After being contacted by HealthLeaders Media on Tuesday and shown Public Citizen's accusations, SMH issued a statement saying that the problem had been identified in November, reported to the state, and resolved.

"The (WY) Department of Health directed the hospital to change procedures to include steam autoclaving," the statement read. "SMH immediately implemented the new procedure, developed a procedure spreadsheet, and posted directions for the staff. The plan of correction was implemented that day and no further corrective actions were recommended by the state."
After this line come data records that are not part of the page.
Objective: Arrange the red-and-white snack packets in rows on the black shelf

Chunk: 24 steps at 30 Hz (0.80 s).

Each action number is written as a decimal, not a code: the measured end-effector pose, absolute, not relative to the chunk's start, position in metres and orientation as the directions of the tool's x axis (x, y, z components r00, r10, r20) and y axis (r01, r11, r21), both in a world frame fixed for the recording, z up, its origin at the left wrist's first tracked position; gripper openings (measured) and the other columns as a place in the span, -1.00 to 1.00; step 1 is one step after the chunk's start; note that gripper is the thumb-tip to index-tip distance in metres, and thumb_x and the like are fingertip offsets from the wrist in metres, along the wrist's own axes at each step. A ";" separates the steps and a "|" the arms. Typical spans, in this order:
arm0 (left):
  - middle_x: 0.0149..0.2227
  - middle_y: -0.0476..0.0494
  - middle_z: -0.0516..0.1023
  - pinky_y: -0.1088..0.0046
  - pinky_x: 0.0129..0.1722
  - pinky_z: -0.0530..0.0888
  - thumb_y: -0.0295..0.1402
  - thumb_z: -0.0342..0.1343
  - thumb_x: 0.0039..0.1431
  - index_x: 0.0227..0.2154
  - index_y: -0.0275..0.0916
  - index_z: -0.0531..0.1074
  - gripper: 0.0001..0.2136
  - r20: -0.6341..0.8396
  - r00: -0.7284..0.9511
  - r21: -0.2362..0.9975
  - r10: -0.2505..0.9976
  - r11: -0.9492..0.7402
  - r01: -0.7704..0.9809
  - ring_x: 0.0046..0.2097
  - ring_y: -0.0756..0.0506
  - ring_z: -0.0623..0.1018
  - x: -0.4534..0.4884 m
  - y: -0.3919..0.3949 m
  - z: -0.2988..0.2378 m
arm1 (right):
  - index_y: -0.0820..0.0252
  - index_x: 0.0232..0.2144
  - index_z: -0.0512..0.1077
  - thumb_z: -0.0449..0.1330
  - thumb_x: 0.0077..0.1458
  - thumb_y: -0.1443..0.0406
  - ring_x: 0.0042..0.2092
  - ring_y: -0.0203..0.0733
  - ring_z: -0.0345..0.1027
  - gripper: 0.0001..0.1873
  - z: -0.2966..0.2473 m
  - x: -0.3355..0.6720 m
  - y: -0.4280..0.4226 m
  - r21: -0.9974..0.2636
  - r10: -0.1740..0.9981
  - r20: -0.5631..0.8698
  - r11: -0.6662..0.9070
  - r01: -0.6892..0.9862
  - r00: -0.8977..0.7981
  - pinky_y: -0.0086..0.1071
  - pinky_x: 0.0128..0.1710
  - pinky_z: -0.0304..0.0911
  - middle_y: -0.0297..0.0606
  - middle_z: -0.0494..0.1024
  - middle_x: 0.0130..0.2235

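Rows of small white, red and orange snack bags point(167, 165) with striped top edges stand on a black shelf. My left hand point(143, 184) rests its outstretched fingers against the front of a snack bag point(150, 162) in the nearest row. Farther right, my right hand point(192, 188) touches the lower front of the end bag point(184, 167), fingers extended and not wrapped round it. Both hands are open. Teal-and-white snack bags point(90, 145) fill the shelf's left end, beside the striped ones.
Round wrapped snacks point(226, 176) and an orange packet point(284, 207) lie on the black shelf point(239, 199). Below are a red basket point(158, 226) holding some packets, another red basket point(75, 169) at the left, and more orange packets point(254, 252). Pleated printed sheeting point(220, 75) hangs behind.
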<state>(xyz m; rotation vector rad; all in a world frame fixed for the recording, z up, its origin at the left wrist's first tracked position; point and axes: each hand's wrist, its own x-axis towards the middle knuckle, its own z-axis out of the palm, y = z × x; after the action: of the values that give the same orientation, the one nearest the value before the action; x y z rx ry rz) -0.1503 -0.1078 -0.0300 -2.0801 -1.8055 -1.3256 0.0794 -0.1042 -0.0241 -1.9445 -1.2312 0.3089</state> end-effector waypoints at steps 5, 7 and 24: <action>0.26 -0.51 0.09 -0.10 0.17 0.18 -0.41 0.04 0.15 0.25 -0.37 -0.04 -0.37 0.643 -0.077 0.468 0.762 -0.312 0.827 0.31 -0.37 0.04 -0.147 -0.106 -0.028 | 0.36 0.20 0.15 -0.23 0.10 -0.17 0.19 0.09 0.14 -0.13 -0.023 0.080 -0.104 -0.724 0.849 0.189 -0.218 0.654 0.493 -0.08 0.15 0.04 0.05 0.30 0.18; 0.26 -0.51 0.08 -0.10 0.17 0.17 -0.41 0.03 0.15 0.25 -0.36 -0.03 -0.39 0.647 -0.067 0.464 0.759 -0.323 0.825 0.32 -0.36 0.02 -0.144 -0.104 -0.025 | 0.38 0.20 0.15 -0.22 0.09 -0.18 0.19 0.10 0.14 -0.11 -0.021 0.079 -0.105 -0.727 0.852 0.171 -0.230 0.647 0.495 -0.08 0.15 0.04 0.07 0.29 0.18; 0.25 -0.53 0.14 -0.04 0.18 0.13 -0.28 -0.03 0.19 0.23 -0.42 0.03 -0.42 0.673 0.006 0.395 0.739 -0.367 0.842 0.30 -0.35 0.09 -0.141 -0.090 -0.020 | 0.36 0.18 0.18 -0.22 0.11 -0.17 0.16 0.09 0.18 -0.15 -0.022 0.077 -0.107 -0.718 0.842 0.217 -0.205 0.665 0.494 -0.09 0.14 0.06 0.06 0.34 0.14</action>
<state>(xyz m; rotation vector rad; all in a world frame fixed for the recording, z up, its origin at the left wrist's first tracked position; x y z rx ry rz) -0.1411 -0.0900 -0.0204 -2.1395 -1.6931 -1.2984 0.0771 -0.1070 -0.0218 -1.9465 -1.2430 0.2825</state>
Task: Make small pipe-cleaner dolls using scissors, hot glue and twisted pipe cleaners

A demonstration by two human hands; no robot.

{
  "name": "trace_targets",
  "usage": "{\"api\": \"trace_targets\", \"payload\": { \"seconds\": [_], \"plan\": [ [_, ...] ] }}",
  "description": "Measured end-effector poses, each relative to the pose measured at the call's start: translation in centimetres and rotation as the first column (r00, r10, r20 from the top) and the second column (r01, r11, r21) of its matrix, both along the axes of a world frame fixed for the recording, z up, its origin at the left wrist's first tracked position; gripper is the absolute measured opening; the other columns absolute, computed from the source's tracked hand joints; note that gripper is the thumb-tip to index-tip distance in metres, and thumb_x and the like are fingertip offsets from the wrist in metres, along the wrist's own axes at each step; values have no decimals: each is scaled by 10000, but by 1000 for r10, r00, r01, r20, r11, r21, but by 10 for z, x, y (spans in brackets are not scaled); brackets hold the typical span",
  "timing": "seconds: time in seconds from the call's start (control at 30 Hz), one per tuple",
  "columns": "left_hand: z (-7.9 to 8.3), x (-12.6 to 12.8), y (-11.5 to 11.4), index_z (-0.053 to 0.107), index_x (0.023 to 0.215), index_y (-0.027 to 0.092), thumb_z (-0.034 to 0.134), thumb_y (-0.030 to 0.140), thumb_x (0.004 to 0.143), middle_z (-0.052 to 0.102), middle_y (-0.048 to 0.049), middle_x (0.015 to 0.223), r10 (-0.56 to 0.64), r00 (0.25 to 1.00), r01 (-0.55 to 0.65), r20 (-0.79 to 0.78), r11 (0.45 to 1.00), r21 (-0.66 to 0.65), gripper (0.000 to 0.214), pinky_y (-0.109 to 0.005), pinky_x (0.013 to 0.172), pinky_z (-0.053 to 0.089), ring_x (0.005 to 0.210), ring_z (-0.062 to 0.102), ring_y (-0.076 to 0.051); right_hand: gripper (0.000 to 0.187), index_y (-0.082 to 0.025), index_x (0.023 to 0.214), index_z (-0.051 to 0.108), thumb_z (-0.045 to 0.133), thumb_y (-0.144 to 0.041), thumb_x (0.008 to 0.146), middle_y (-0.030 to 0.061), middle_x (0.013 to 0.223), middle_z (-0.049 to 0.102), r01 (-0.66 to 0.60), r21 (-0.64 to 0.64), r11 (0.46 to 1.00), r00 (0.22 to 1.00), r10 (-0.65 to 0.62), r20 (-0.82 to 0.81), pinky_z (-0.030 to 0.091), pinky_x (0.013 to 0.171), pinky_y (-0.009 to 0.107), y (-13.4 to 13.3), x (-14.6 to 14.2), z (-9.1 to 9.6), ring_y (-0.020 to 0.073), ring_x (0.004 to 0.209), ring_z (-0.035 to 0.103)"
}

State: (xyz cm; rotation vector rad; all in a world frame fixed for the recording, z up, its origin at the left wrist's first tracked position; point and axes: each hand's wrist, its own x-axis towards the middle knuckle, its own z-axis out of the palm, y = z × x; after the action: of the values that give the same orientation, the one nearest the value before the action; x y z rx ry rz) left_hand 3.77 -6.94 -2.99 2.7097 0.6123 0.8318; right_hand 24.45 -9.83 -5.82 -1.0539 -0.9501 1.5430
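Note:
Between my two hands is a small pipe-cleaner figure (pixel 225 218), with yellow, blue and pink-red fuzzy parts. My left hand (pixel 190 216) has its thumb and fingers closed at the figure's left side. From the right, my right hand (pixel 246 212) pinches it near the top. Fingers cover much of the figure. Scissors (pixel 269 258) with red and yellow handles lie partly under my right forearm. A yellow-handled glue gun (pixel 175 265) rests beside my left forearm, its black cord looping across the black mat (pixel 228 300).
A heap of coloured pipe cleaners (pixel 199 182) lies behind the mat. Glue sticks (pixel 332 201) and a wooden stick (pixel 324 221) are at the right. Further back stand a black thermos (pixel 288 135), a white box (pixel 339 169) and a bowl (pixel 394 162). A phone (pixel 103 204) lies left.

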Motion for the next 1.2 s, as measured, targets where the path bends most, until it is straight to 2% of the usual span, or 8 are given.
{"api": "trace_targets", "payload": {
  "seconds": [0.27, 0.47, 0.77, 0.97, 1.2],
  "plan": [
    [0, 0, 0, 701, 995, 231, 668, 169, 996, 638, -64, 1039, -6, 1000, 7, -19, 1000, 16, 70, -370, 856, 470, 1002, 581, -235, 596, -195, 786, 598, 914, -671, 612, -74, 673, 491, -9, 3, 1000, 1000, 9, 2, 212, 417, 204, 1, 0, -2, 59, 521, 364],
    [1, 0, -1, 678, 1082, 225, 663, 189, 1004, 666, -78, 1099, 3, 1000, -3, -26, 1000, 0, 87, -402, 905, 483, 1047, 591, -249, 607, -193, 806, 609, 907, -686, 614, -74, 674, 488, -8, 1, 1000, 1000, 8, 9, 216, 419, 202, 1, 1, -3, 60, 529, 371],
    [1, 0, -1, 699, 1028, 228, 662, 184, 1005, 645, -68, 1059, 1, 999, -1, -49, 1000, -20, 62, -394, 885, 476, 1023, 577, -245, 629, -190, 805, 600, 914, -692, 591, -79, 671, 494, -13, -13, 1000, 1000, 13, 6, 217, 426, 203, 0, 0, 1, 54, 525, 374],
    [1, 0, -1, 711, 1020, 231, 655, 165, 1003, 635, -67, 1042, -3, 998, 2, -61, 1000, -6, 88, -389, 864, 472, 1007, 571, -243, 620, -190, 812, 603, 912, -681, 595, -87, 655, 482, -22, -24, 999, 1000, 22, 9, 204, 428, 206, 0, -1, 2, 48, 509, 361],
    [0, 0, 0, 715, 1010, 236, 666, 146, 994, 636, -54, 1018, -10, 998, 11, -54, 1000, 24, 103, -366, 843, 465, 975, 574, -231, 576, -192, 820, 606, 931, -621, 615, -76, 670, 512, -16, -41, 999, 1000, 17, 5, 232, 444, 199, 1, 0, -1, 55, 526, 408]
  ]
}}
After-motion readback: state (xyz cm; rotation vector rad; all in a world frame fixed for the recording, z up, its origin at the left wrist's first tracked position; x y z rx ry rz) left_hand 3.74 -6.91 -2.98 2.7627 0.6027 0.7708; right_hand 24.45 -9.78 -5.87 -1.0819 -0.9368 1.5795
Hospital officials said they had received no reports of infections or complications related to the problem, which they suggested had been resolved.

"The medical staff executive committee based on surgery department reports and consultation with the state Department of Health believe that compliance with the state recommendations have been achieved and that any risk of infection to surgery patients prior to the change is very low," said SMH Chief of Staff John Addlesperger, DO. 

The Wyoming Department of Health also issued a statement indicating that the issue had been resolved:

"Following receipt of the anonymous complaint in November, our department did investigate the issues surrounding the airway devices at the hospital in Sheridan. They addressed concerns about the tracking of the use of the devices as well as the sterilization procedures. Our department ordered those issues to be fixed and they were fixed that same day at the hospital. Since then, there have been no related reports of illness made to the hospital or to our department," the statement read.

After HealthLeaders Media showed SMH's statement to Public Citizen, the advocacy group issued a counter-counter-statement ridiculing the hospital's assurances that former patients were not in danger.

"The claim by the hospital that ‘there have been no infections or complications that have been reported in relation to this situation' is ludicrous for two reasons," Carome told HealthLeaders Media.

"First, because the hospital did not proactively notify affected surgical patients of their exposure to inadequately sterilized devices, patients experiencing any infections or complications would not have attributed such events to the exposure since they were unaware that inadequately sterilized LMAs had been used. Second, certain infections may be asymptomatic, and without appropriate screening, may have gone undetected so far."

It was not clear at deadline if SMH was planning a counter-counter-counter statement. It almost doesn't matter. Did SMH correct the problem, as it claims? Or did the hospital sweep it under a gurney, as Public Citizen suggests?

Who knows?! The rest of us don't have to pick a side. For us, the back-and-forth between the hospital and the advocacy group is better seen as a cautionary tale about questionable decisions that can come back to haunt you. 

The moral of the story: No matter its size or prominence, if your hospital deviates from SOP, no matter how seemingly innocuous at the time, you'd better have a good reason and you better be prepared to explain it to the world.

John Commins is a content specialist and online news editor for HealthLeaders, a Simplify Compliance brand.